RENKEIは、日本と英国の研究大学間における国際共同研究の促進などを目的としたネットワークです。2025年度は慶應義塾大学の土屋常任理事がCo-Chair(共同議長)を務めました。RENKEIでは加盟大学の研究者が参加するイベントを毎年開催しており、今年は“Beyond Boundaries: Exploring New Academic Frontiers of Space(境界を越えて:Space(空間)の新たな学術的フロンティアを探る)”をテーマに、若手研究者(ECR)の交流や共同研究促進を目的としたコラボレーション・ラボが実施されました。

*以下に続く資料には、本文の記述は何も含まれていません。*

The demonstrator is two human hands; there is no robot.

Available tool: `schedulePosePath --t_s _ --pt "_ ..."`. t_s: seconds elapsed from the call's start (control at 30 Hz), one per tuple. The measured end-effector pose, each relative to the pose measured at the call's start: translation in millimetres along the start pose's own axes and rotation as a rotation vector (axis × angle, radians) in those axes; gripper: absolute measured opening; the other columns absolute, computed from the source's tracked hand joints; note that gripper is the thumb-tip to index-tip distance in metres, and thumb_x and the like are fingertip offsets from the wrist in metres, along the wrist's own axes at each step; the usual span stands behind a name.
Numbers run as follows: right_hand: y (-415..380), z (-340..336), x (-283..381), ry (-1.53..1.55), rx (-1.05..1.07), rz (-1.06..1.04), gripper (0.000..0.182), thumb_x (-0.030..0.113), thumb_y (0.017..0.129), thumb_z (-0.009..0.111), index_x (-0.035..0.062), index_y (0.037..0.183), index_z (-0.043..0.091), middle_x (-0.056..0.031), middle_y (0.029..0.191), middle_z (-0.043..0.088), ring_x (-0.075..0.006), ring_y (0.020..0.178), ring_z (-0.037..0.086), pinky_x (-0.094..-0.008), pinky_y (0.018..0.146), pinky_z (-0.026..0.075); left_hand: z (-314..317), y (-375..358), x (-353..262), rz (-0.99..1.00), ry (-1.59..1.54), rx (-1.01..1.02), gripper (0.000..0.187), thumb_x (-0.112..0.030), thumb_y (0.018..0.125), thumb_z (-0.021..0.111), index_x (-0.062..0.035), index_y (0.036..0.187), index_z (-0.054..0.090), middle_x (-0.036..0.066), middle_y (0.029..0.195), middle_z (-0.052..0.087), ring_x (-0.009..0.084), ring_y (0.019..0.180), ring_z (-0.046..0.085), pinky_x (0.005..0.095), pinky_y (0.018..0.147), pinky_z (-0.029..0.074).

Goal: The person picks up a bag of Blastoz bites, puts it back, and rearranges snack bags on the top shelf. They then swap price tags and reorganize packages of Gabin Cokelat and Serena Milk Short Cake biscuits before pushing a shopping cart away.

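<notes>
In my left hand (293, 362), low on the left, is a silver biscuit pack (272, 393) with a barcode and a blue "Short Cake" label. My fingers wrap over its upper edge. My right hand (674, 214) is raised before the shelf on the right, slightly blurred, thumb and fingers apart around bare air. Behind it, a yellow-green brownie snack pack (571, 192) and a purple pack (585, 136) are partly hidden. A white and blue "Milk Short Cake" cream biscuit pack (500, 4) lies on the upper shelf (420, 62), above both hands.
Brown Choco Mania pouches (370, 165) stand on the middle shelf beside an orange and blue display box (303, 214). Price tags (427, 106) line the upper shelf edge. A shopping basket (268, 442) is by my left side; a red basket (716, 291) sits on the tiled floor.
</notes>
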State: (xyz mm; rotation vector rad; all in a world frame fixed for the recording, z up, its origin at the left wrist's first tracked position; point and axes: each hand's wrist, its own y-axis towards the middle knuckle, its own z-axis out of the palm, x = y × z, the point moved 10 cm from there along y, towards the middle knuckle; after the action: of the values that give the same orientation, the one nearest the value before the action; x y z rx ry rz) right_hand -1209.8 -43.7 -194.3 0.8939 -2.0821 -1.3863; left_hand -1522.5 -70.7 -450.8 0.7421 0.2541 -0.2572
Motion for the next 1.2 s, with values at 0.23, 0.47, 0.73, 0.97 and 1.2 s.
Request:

本イベントのメインテーマである「Space(空間)」は、従来の宇宙空間(Outer space)だけでなく、海洋空間(Ocean space)やサイバースペース(Cyberspace)をも包含する、21世紀の人類活動の新たなフロンティアを指しています。日英から集まった研究者たちは、5日間の対話を通じて、これら3つの空間における技術革新(ロケット・衛星技術、深海資源探査、デジタルネットワーク等)がもたらす可能性や、それに伴う環境保全、法的な責任、国境を越えたガバナンスのあり方といった複雑な共通課題について、自らの専門分野や国籍の垣根を越えた学際的な視点から活発な議論を交わしました。
また、土屋常任理事は5月29日に東北大学で開催されたRENKEIの総会(Steering Committee meeting)にも出席し、RENKEI全体の運営や今後の計画について議論しました。今回のイベントは、将来の国際共同研究や日英の大学の強固なネットワーク形成へと繋がる有意義な機会となりました。